Your system is not supported by certbot-auto anymore


We've been using letsencrypt/certbot for a while now but recently i've upgraded our server to a newer AMI and tried installing certbot again. it seems to be throwing the errors below. I have tried installing snap and after running this command: sudo snap install --classic certbot
it spits out this error which I cannot find a solution for:
error: system does not fully support snapd: cannot mount squashfs image using
"squashfs": mount: unknown filesystem type 'squashfs'

Any assistance would be greatly appreciated. Let me know if you need further info.

My domain is: *

I ran this command: ./certbot-auto

It produced this output:

Skipping bootstrap because certbot-auto is deprecated on this system.
./certbot-auto has insecure permissions!
To learn how to fix them, visit Certbot-auto deployment best practices
Your system is not supported by certbot-auto anymore.
Certbot cannot be installed.
Please visit to check for other alternatives.

My web server is (include version):

The operating system my web server runs on is (include version): Red Hat Enterprise Linux Server release 7.9 (Maipo)

My hosting provider, if applicable, is:

I can login to a root shell on my machine (yes or no, or I don't know): yes

The version of my client is (e.g. output of certbot --version or certbot-auto --version if you're using Certbot): n/a

1 Like

If your kernel doesn't have squashfs enabled, you might still be able to install Certbot from EPEL. It has a reasonable up-to-date version of Certbot.

  1. Install EPEL for Red Hat 7.
  2. Install python2-certbot-nginx or python2-certbot-apache or whatever you need.
1 Like

Was able to install EPEL
and do a yum install certbot

Currently getting this error. the current version of pyOpenSSL is 0.13.1 and it won't upgrade further.

Any suggestions on how to bypass this?

[root@ip-10-162-30-243 opt]# certbot
Traceback (most recent call last):
File "/bin/certbot", line 9, in
load_entry_point('certbot==1.11.0', 'console_scripts', 'certbot')()
File "/usr/lib/python2.7/site-packages/pkg_resources/", line 572, in load_entry_point
return get_distribution(dist).load_entry_point(group, name)
File "/usr/lib/python2.7/site-packages/pkg_resources/", line 2769, in load_entry_point
return ep.load()
File "/usr/lib/python2.7/site-packages/pkg_resources/", line 2422, in load
return self.resolve()
File "/usr/lib/python2.7/site-packages/pkg_resources/", line 2428, in resolve
module = import(self.module_name, fromlist=['name'], level=0)
File "/usr/lib/python2.7/site-packages/certbot/", line 2, in
from certbot._internal import main as internal_main
File "/usr/lib/python2.7/site-packages/certbot/_internal/", line 21, in
from certbot._internal import account
File "/usr/lib/python2.7/site-packages/certbot/_internal/", line 17, in
from acme.client import ClientBase # pylint: disable=unused-import
File "/usr/lib/python2.7/site-packages/acme/", line 39, in
requests.packages.urllib3.contrib.pyopenssl.inject_into_urllib3() # type: ignore
File "/root/.local/lib/python2.7/site-packages/urllib3/contrib/", line 122, in inject_into_urllib3
File "/root/.local/lib/python2.7/site-packages/urllib3/contrib/", line 164, in _validate_dependencies_met
"'pyOpenSSL' module missing required functionality. "
ImportError: 'pyOpenSSL' module missing required functionality. Try upgrading to v0.14 or newer.

1 Like

Ah I think that's because of the user site-packages Python packages installed via your root user:

That creates a version conlict. That's unfortunate.

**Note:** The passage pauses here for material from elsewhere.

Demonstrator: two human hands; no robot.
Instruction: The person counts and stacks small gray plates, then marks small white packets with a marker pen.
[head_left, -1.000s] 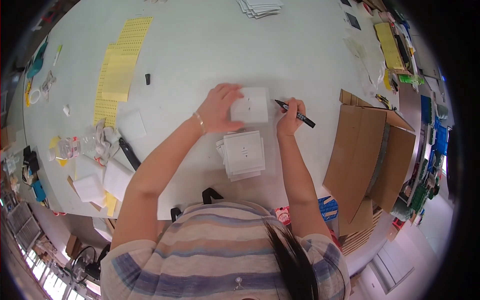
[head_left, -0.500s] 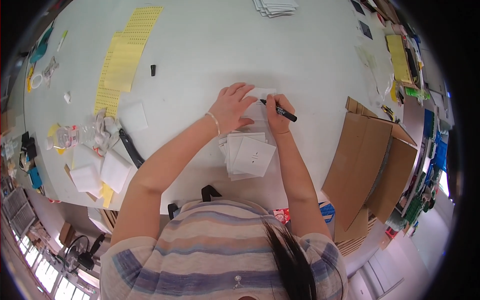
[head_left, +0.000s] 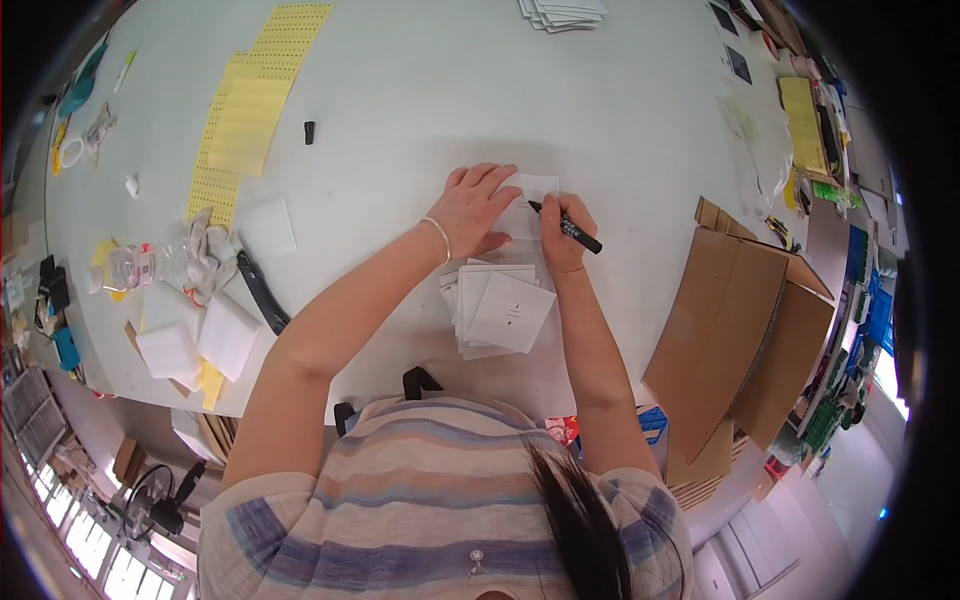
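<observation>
A white paper slip (head_left: 538,185) lies on the pale table in front of me. Across its left part rests my left hand (head_left: 473,208), open, fingers spread and pressing it flat. In my right hand (head_left: 566,232) is a black marker (head_left: 580,235), uncapped, its tip pointing left over the slip. A few dark marks show on the slip, partly covered by my hands. Closer to my body sits a loose stack of white slips (head_left: 512,312), the top one turned askew and bearing dark marks. The black marker cap (head_left: 309,132) stands farther off to the left.
Yellow perforated sheets (head_left: 245,120) lie at the far left. A black-handled cutter (head_left: 262,292), a plastic bottle (head_left: 130,268) and a crumpled cloth (head_left: 208,250) are nearer left. To my right stands an open cardboard box (head_left: 715,330). Another paper stack (head_left: 562,14) is at the far edge.
The marker tip has shifted slightly right and off the written marks. Both hands stay over the same slip, and the whole view has moved a little.
</observation>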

The whole point in snaps is to avoid this kind of issue but it seems you have some custom kernel image without a required feature.

I suspect that if you run Certbot like this it will work:

PYTHONNOUSERSITE=false certbot --version

Of course, that's only a half-measure and not really a full solution.

I'm not sure what the best solution for you is, honestly. I'd probably get rid of the root user's site-packages ... but I'm not sure why you have them to begin with, so I wouldn't advise you to blindly follow that advice.

1 Like

This topic was automatically closed 30 days after the last reply. New replies are no longer allowed.